■ Input data ■
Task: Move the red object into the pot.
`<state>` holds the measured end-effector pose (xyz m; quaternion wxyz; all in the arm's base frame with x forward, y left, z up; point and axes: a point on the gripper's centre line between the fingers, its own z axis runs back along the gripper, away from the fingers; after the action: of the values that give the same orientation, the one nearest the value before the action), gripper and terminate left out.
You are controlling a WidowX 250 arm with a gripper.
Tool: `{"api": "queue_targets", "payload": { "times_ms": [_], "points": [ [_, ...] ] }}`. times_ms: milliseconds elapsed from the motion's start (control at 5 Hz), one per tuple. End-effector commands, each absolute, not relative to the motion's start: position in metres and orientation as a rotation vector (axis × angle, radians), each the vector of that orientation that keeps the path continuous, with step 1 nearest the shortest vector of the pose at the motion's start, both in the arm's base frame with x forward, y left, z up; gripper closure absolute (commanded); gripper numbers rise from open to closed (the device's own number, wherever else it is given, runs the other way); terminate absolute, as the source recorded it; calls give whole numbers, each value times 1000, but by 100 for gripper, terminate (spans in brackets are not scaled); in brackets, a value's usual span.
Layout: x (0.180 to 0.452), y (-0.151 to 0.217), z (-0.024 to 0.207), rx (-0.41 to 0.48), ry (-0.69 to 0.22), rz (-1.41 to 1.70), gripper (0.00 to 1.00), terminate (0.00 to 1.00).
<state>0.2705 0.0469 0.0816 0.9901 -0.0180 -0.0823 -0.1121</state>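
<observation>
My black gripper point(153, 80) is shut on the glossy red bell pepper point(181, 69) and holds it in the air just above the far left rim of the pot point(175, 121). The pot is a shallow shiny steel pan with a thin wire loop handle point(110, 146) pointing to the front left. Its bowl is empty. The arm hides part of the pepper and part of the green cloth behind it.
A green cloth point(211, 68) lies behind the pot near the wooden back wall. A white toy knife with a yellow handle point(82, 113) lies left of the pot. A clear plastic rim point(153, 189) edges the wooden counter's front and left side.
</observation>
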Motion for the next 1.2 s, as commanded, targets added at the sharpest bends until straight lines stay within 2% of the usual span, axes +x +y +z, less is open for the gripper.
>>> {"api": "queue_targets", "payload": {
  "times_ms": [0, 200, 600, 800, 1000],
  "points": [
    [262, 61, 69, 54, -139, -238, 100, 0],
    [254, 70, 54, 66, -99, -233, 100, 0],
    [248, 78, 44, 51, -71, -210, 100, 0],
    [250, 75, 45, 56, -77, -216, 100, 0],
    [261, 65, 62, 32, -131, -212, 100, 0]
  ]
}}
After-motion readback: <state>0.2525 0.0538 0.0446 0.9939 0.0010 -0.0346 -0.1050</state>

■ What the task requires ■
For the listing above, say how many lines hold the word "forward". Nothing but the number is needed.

■ Solution to this problem ■
2